Uruguay’s growth performance over the last seven years has been very strong. Domestic and external factors have contributed to this economic revival, not least the consistent implementation of important reforms and prudent policies across administrations. Though not immune to the global crisis when it hit emerging markets in 2009, Uruguay’s rebound has been quick and robust. In 2010, Uruguay’s economy has been booming with vigorous growth in domestic demand and exports in the context of strong growth in partner countries, high commodity prices, ample global liquidity, and low international interest rates. The banking sector is well-capitalized and highly liquid, and nonperforming loans are record low under a regulatory regime in line with international best practices.

Unemployment has fallen to record lows, and inflationary pressures have risen. Headline inflation was 6.9 percent in December, close to the upper end of the current inflation band. Staff’s estimate of core inflation (which excludes some food items and administratively set prices) has been edging up and was 7.7 percent. Some sectors are experiencing shortages, in particular for skilled labor. The external current account remained in surplus on the back of buoyant exports, resilient terms of trade, and a bumper tourism season. Economic activity slowed in the third quarter of 2010 and the economy is expected to growth 8–8.5 percent in 2010 as a whole. In 2011, a continued moderation of the economic activity rate is expected, with growth performing around 5 percent.

The authorities’ policy response has sought to balance different tradeoffs. Concerns about the real effective exchange rate appreciation amid external inflows and buoyant demand conditions led to intervention and sterilization operations. The risk of inflation above the target range triggered a policy rate increase in late September, but the rate was left on hold in December.

On fiscal policy, the budget for 2010–14 aims to reduce the level of debt while focusing outlays on infrastructure, education, security, and social programs.
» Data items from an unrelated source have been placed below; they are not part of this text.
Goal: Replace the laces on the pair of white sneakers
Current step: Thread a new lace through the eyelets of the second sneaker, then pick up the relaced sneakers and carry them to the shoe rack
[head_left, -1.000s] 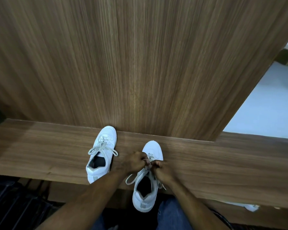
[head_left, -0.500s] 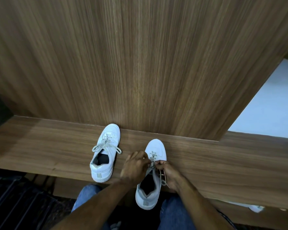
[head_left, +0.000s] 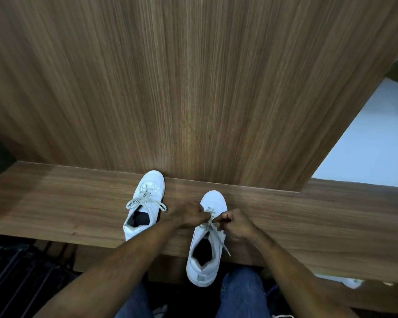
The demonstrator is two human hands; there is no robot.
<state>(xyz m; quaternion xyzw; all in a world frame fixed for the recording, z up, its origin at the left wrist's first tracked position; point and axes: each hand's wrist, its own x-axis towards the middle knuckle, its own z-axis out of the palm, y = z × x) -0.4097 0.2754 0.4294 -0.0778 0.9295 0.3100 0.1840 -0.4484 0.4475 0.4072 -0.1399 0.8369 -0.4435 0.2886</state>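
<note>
Both hands meet over the right sneaker: left hand and right hand each pinch its lace at mid-tongue. That shoe's long axis runs near to far, heel overhanging the wooden ledge. Left sneaker sits further left, bow tied.

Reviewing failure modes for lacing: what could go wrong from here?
1. The right sneaker has its heel past the shelf edge; a hard pull by the left hand or right hand on its lace might tip it off.
2. The hands cover the eyelets, so a skipped one could go unnoticed.
</note>
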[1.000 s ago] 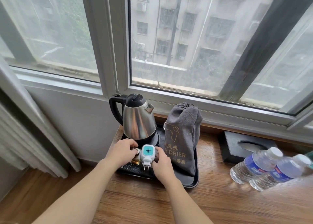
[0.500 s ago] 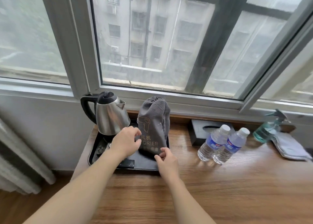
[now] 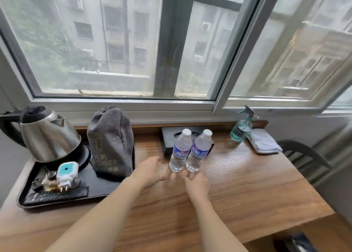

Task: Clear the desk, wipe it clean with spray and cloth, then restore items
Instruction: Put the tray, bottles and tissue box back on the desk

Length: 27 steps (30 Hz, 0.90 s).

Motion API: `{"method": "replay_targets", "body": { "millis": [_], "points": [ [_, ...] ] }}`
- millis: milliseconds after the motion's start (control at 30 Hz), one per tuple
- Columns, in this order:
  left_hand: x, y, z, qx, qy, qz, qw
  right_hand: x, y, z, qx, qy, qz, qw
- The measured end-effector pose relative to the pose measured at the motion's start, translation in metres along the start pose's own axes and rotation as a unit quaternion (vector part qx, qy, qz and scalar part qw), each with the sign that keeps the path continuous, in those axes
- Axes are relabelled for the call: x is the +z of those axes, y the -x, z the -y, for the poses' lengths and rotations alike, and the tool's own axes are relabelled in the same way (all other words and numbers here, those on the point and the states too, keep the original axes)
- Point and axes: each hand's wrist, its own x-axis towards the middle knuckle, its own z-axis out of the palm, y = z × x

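Head camera looks forward and down, close over the desk (image 3: 247,185).

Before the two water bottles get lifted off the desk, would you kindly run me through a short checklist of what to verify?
1. Both clear plastic water bottles upright and capped: ok.
2. Left hand on a bottle: not ok, it is open beside the left one, apart from it.
3. Right hand gripping: cannot tell, its fingers are blurred at the bottle bases.
4. Black tissue box behind the bottles could be nudged: cannot tell whether they touch.
5. Black tray with the steel kettle and grey dryer bag clear of the hands: ok.
6. Teal spray bottle and folded white cloth ready at the right: ok.
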Motion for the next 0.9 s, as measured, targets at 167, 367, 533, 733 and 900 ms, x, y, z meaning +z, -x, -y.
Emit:
{"method": "replay_targets", "body": {
  "millis": [167,367,533,733,900],
  "points": [
    [0.022,-0.030,-0.042,-0.027,0.070,-0.040,0.996,-0.025,-0.037,-0.006,-0.024,-0.014,-0.011,1.000],
    [0.036,-0.058,-0.073,-0.068,0.162,-0.122,0.977,-0.032,-0.074,0.001,-0.078,-0.075,0.005,0.994],
    [0.046,-0.073,-0.071,-0.100,0.231,-0.152,0.956,-0.037,-0.084,0.008,-0.093,-0.136,0.046,0.985],
    [0.046,-0.074,-0.060,-0.087,0.231,-0.160,0.956,-0.038,-0.082,0.010,-0.098,-0.132,0.036,0.986],
    [0.040,-0.056,-0.042,-0.075,0.246,-0.166,0.952,-0.032,-0.058,0.019,-0.110,-0.119,0.034,0.986]
  ]
}}
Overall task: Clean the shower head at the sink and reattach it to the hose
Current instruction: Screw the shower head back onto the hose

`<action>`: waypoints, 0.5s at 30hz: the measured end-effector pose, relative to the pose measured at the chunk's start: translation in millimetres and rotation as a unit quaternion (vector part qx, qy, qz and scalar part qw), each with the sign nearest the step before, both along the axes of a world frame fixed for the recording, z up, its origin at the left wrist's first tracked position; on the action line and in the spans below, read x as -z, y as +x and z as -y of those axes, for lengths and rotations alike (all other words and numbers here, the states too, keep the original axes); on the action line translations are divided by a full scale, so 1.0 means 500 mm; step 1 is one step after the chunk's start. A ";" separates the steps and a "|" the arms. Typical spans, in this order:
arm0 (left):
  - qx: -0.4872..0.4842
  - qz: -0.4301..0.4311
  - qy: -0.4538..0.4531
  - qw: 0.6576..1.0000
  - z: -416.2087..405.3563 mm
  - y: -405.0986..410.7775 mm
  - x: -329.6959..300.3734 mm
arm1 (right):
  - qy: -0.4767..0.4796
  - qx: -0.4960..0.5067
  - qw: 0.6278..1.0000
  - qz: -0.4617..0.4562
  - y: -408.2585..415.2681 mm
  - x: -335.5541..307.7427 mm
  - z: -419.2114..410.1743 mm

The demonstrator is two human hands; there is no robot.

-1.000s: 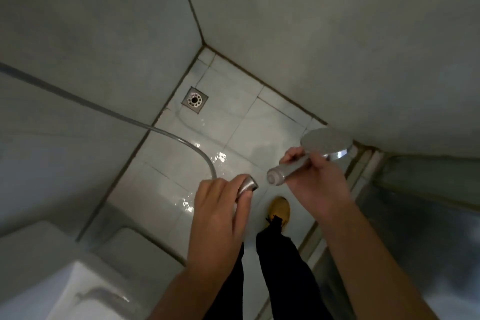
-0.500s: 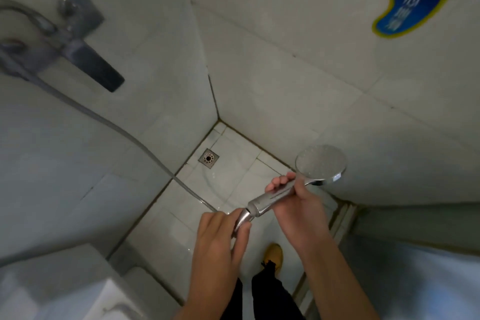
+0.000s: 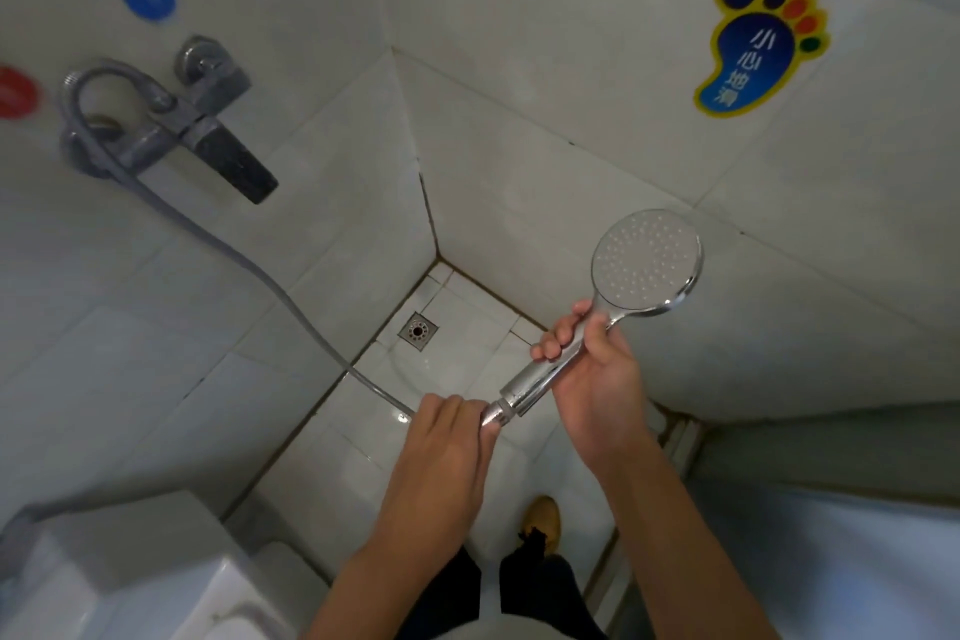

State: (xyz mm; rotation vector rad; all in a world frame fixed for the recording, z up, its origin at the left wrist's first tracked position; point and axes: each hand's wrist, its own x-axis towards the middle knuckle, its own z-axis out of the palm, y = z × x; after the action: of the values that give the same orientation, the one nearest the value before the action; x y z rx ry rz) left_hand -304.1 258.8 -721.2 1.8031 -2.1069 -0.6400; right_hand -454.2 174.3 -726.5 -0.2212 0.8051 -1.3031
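Round chrome shower head (image 3: 647,263): handle gripped in right hand (image 3: 597,379), spray face up, above square floor drain (image 3: 418,329). Left hand (image 3: 447,437) pinches grey flexible hose (image 3: 249,265) nut against handle base. Chrome wall mixer tap (image 3: 171,120) far left; foot-shaped blue sticker (image 3: 753,47) above.

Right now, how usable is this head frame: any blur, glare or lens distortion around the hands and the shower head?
Head view: dim, flat light and slightly soft overall. Strong wide-angle bending curves the tile lines toward the edges. The shower head, the left hand and the right hand are reasonably sharp. Small bright glints show on the chrome handle and on the wet floor tiles. The mixer tap looks smeared.
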 end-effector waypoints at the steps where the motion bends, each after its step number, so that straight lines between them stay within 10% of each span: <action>1: -0.007 -0.035 0.021 0.999 0.005 0.001 -0.005 | -0.005 0.002 1.000 0.000 -0.002 -0.001 -0.001; 5: -0.045 -0.157 0.089 0.983 0.018 0.003 -0.013 | -0.007 0.021 1.000 0.000 -0.004 -0.006 -0.004; 15: -0.014 -0.055 -0.044 0.997 0.012 -0.011 -0.003 | 0.078 0.111 0.990 0.025 -0.011 0.002 -0.011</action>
State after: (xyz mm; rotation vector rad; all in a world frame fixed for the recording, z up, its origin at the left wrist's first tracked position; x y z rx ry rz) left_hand -309.4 253.0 -719.9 1.7087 -2.0026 -0.6150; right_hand -459.6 180.1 -727.2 0.0284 0.9032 -1.4397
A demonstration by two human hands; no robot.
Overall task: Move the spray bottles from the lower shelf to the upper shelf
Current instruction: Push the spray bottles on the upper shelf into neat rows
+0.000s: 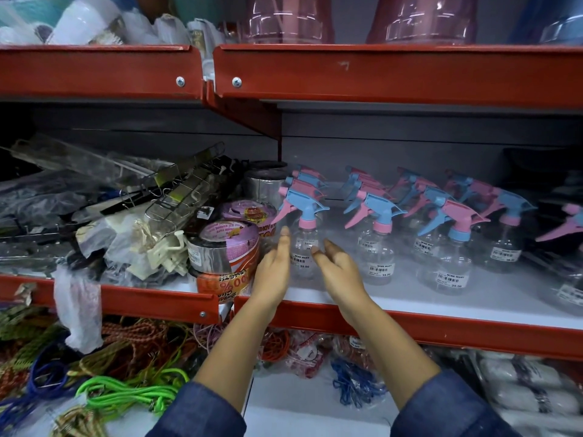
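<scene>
Several clear spray bottles with pink and blue trigger heads stand in rows on the white middle shelf (pixel 410 302). The front-left spray bottle (pixel 303 247) has a blue head and a pink collar. My left hand (pixel 275 269) is open just to the left of it. My right hand (pixel 337 268) is open just to its right, fingers curled toward it. Neither hand holds the bottle. The upper shelf (pixel 378 74) with a red front edge runs above.
Rolls of tape (pixel 225 247) are stacked immediately left of my left hand. Wire racks and bagged goods (pixel 126 216) crowd the left bay. Pink plastic containers (pixel 288 17) stand on the upper shelf. Coloured cords (pixel 126 389) fill the shelf below.
</scene>
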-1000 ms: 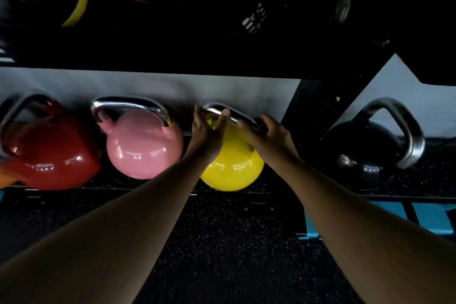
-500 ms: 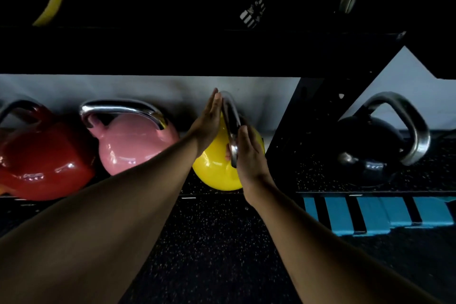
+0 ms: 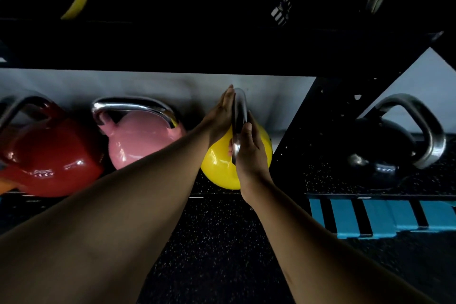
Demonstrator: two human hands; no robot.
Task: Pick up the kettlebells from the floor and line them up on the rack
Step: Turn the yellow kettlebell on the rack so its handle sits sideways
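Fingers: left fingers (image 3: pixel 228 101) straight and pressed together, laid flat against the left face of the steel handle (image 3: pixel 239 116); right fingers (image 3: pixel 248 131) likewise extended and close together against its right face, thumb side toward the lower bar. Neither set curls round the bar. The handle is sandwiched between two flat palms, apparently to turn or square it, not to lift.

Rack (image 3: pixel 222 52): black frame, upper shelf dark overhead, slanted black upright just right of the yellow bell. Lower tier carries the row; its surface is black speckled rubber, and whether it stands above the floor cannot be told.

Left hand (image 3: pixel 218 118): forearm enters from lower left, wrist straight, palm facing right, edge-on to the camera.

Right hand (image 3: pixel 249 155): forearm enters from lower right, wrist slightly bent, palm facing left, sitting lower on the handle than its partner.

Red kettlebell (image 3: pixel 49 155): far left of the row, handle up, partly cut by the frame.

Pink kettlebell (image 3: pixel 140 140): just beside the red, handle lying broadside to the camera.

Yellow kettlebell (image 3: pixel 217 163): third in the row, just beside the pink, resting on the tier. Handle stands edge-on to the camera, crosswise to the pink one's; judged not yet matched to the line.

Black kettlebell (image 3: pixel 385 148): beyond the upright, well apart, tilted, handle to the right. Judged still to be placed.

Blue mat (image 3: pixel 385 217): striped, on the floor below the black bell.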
Also, the government has taken advantage of external inflows to continue de-dollarize the public debt helping to moderate their impact. Staff projects the public sector primary surplus to improve to 1.8 percent of GDP (from 1.1 percent in 2009) owing to the rebound in the state electricity company’s performance following normalization of weather conditions. Despite strong economic growth, there was some worsening in the balance of the central government (reflecting robust growth in real primary expenditures and somewhat sluggish tax revenue).

Executive Board Assessment

In concluding the 2010 Article IV consultation with Uruguay, Executive Directors endorsed staff’s appraisal, as follows:

Uruguay’s growth performance since the country’s own crisis in 2002 has been very strong. Domestic and external factors have contributed to this economic revival, not least the implementation of major reforms (e.g., to financial regulations and supervision, and the tax system) and prudent macroeconomic policies across administrations.

The outlook for the coming years is good, but with challenges. The most immediate challenge is to secure a soft landing of the economy in the context of ample global liquidity, low interest rates, and high commodity prices. At the same time, there is a risk of spillovers from a worse global or regional outlook. The medium-term macroeconomic challenge is to sustain rapid growth with less volatility than in the past.

The macroeconomic policy requirements to deal with these challenges go in the same direction. They involve fiscal and monetary policies to temper domestic demand growth to help steer the economy away from a boom/bust path and create policy space (lower debt and inflation) to respond to future shocks. Given the full employment for skilled labor and slow growth in the labor force, sustaining growth at 4 percent over the longer term is feasible but will require efforts to overcome gaps in infrastructure and in the skills of the labor force. The government’s policy agenda reflects these challenges and priorities.

The budget for 2010–14 includes many important improvements. Notably: the focus on reducing the public debt while increasing spending on infrastructure, education, security, and social program, and the creation of the Energy Stabilization Fund. Staff supports the efforts to get a better handle on the costs of tax exemptions, which risk undermining the impressive gains in tax efficiency in recent years. The plan to publish cyclically-adjusted fiscal balances will help improve the budget framework and fiscal policy. Staff suggests more transparent mechanisms for intra-year changes in the budget.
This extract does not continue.